#### Data block ####
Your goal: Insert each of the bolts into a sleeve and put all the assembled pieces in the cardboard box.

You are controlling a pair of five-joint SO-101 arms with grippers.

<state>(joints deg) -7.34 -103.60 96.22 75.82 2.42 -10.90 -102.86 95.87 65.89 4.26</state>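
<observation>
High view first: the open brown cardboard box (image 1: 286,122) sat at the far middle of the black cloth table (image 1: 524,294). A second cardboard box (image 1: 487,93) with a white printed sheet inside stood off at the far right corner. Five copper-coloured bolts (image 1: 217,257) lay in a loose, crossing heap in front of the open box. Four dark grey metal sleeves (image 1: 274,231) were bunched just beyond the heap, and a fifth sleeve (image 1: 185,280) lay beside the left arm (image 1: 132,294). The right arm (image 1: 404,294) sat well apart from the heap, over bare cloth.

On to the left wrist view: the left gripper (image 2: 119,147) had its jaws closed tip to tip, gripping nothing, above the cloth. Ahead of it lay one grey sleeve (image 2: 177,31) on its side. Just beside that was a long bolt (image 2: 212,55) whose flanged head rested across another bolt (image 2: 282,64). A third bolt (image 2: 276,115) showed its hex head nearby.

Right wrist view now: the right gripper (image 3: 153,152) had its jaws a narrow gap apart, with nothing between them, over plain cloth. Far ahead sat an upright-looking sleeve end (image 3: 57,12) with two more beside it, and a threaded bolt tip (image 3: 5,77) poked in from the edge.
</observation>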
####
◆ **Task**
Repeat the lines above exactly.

◆ **Response area**
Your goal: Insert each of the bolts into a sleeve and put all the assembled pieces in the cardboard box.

You are controlling a pair of five-joint SO-101 arms with grippers.

<state>(joints deg) -7.34 -103.60 96.22 75.82 2.42 -10.90 -102.86 95.87 65.89 4.26</state>
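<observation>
High view first: the open brown cardboard box (image 1: 286,122) sat at the far middle of the black cloth table (image 1: 524,294). A second cardboard box (image 1: 487,93) with a white printed sheet inside stood off at the far right corner. Five copper-coloured bolts (image 1: 217,257) lay in a loose, crossing heap in front of the open box. Four dark grey metal sleeves (image 1: 274,231) were bunched just beyond the heap, and a fifth sleeve (image 1: 185,280) lay beside the left arm (image 1: 132,294). The right arm (image 1: 404,294) sat well apart from the heap, over bare cloth.

On to the left wrist view: the left gripper (image 2: 119,147) had its jaws closed tip to tip, gripping nothing, above the cloth. Ahead of it lay one grey sleeve (image 2: 177,31) on its side. Just beside that was a long bolt (image 2: 212,55) whose flanged head rested across another bolt (image 2: 282,64). A third bolt (image 2: 276,115) showed its hex head nearby.

Right wrist view now: the right gripper (image 3: 153,152) had its jaws a narrow gap apart, with nothing between them, over plain cloth. Far ahead sat an upright-looking sleeve end (image 3: 57,12) with two more beside it, and a threaded bolt tip (image 3: 5,77) poked in from the edge.
</observation>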

Nothing further is needed for the answer.